EXERCISE INSTRUCTIONS:
Below is a listing. Write out exactly its lines between the one holding "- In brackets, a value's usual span" and the one holding "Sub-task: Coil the", inclusive.

INPUT DATA:
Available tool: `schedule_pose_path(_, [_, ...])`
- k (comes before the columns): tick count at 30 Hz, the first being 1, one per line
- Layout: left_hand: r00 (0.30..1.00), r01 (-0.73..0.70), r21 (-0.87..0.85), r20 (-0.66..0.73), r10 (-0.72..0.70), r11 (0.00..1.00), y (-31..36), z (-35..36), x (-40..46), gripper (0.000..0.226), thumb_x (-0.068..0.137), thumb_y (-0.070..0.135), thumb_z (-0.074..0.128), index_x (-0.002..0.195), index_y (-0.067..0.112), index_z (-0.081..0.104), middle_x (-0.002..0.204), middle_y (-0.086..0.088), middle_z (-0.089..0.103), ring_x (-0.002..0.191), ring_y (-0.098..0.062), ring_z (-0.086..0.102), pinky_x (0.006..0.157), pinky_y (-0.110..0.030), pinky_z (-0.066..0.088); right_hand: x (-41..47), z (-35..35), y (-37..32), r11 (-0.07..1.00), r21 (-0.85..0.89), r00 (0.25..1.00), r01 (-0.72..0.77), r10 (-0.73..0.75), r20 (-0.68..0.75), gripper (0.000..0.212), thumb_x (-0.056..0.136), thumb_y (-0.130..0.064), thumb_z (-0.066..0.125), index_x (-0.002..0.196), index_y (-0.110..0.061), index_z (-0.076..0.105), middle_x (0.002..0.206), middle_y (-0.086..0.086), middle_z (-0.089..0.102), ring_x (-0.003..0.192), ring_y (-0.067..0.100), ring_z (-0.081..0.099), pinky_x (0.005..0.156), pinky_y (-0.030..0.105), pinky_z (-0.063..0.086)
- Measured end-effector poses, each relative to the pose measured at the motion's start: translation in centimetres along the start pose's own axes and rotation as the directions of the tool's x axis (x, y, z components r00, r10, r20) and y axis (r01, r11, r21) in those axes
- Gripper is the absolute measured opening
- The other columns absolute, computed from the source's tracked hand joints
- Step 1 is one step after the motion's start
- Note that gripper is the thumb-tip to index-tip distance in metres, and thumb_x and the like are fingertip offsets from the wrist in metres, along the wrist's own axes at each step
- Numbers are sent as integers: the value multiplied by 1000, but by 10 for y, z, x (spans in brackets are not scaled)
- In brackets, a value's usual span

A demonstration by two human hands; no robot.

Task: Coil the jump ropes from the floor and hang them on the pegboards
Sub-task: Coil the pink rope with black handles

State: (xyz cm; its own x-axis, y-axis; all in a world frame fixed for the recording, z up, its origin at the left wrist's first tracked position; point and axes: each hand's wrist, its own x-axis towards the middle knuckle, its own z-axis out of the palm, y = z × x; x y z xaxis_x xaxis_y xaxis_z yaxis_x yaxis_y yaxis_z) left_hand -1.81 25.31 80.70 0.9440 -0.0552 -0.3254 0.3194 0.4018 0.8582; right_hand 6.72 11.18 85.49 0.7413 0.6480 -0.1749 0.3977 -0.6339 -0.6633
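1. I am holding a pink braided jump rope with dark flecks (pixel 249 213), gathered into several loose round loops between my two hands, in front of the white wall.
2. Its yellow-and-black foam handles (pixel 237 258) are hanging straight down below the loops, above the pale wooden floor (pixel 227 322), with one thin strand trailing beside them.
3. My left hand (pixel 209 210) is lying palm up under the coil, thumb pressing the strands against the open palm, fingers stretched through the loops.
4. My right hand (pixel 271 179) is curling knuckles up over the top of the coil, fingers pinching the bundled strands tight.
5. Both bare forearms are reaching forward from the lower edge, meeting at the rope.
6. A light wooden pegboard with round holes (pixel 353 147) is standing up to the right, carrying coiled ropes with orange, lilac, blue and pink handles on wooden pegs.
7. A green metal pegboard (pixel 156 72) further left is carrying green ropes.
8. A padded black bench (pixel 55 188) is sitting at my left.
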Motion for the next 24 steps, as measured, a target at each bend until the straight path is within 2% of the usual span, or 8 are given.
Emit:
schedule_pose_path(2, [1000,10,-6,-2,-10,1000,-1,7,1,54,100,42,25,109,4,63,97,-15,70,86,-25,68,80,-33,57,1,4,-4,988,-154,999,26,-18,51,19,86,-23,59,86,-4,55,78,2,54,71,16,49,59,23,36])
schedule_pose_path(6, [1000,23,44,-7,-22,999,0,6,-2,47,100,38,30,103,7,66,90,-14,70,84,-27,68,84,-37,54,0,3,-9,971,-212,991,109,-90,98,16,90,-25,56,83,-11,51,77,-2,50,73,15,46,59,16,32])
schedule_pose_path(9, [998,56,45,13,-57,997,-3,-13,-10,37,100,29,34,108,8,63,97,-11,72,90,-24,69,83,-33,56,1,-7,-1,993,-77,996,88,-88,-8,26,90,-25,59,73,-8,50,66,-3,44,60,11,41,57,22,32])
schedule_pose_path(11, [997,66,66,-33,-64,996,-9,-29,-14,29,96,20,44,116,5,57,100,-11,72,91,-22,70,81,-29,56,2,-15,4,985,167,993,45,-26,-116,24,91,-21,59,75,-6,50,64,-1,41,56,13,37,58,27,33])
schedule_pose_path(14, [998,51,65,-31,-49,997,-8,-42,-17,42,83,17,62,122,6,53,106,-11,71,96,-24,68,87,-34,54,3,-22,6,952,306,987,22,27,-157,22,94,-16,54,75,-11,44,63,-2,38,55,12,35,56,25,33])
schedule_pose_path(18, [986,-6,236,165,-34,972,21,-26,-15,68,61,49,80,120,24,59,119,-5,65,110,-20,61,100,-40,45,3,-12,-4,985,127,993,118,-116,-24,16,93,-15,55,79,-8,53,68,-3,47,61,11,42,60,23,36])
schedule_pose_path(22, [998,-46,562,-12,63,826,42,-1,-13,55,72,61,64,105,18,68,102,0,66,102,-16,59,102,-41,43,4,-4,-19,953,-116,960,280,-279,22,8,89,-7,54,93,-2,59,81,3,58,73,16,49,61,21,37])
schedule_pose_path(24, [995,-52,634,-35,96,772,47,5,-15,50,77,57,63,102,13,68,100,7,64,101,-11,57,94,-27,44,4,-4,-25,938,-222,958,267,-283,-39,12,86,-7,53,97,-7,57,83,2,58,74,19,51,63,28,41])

ANSWER BOX:
- In brackets, a value's usual span

A demonstration by two human hands; no robot.

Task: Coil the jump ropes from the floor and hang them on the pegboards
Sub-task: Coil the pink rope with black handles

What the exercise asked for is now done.